Subject: AWK vs. gawk
To: None <netbsd-help@netbsd.org>
From: Richard Rauch <rkr@olib.org>
List: netbsd-help
Date: 05/11/2004 19:05:36
Sorry for not replying directly.  I don't have direct replies on
my system (I never subscribe to these lists; (^&).  Thanks for the
replies, though.  (If you did send a direct reply, it may have
been postponed.  There was a prolonged outage to my mail server
today.)


To James K. Lowden:

I could not see a re_format(7) reference in the awk man-page on my
system.  Possibly if I update userland again, I'll get a more up to
date man page.  (The re_format(7) page, itself, is there.  It just
doesn't seem to be mentioend in the awk page.)

The ? is not listed as an EOL identifier.  ? is for 0-or-1 occurances
of the preceeding atom.  (So, "a?" would match "" or "a", but not "aa".)

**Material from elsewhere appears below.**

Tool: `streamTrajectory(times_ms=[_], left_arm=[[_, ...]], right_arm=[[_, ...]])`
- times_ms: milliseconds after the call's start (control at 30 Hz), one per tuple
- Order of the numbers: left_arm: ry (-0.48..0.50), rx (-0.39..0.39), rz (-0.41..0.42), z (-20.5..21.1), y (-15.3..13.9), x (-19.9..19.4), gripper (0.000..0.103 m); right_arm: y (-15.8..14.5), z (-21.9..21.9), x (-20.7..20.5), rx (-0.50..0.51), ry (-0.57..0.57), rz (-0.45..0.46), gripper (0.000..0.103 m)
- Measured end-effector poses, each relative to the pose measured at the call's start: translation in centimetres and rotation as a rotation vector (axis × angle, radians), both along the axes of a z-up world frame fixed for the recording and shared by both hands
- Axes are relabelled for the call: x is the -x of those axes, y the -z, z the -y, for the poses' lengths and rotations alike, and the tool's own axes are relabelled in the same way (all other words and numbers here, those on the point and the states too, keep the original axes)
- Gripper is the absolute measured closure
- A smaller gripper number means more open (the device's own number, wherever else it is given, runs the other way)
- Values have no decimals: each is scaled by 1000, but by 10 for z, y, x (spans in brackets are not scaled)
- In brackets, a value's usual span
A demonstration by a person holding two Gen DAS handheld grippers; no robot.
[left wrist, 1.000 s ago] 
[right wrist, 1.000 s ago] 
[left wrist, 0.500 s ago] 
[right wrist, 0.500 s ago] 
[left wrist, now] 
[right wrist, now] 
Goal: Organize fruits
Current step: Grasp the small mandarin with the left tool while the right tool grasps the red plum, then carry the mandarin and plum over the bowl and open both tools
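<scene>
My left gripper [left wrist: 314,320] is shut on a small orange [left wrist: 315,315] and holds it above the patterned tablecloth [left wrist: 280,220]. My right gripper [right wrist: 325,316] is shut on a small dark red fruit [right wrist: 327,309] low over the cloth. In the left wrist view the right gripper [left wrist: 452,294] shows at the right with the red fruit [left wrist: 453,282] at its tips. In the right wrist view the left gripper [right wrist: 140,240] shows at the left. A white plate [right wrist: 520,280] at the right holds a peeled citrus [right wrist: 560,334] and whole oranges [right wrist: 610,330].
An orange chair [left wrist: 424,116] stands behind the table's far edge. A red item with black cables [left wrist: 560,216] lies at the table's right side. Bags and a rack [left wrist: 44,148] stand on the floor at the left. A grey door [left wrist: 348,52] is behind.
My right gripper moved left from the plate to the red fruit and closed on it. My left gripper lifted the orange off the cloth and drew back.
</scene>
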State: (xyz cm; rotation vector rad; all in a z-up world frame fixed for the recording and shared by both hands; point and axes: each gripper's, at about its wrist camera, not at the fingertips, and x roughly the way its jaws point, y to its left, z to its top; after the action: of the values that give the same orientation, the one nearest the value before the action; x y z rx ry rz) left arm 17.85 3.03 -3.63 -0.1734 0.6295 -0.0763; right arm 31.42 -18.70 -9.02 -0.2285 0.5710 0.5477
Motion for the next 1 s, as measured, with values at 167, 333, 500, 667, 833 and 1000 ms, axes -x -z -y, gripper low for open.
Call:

The AWK man page does reference, e.g., egrep(1).  The egrep(1) page
covers the usual suspects, and then describes "basic" regular
expressions as a restricted subset.

From that I infer that AWK should support $ for end-of-string.



To Jukka Salmi:

Hm.  The / bounding of the expressions seems to be okay.  Maybe
I should go that way.  I used quotes because I was led to believe
that the r.e. should be a string.  (It looks like generally one
can use either quotes or slashes, though.)


E.g.,

$ echo 'Hello!' | awk '{print gensub("ello", "i", "g", $0)}'

...prints "Hi!" as I expect.


Re. the semicolon: Ooops.  That was a typo.  The real string being
matched is NOT a C function prototype, but rather a C function header:

/*!
    ...doxygen commentary...
*/
void func (
  void (*fptr) (void)
)
{
    ...function body...
}


The AWK program is transforming the doxygen commentary & function header
into a *roff style man-page.  The code works by first collecting lines
of data and classifying them (it doesn't really grok C, but for the case
in hand, the code is in a style where that's not really necessary).
After it's collected the lines in suitable groups, merging some and
putting others in AWK associative arrays (indexed by number, perversely;
(^&), it then does a cascade of operations---mostly gensbu() calls---on
the data to transform it, and then plugs suitable classes of data into
*roff lines.  So it catenates the header above into:

void func (  void (*fptr) (void))

...and then tries to strip off the "void func (  " prefix and ")" suffix.

It does work.  It just currently requires gawk to run.

-- 
  "I probably don't know what I'm talking about."  http://www.olib.org/~rkr/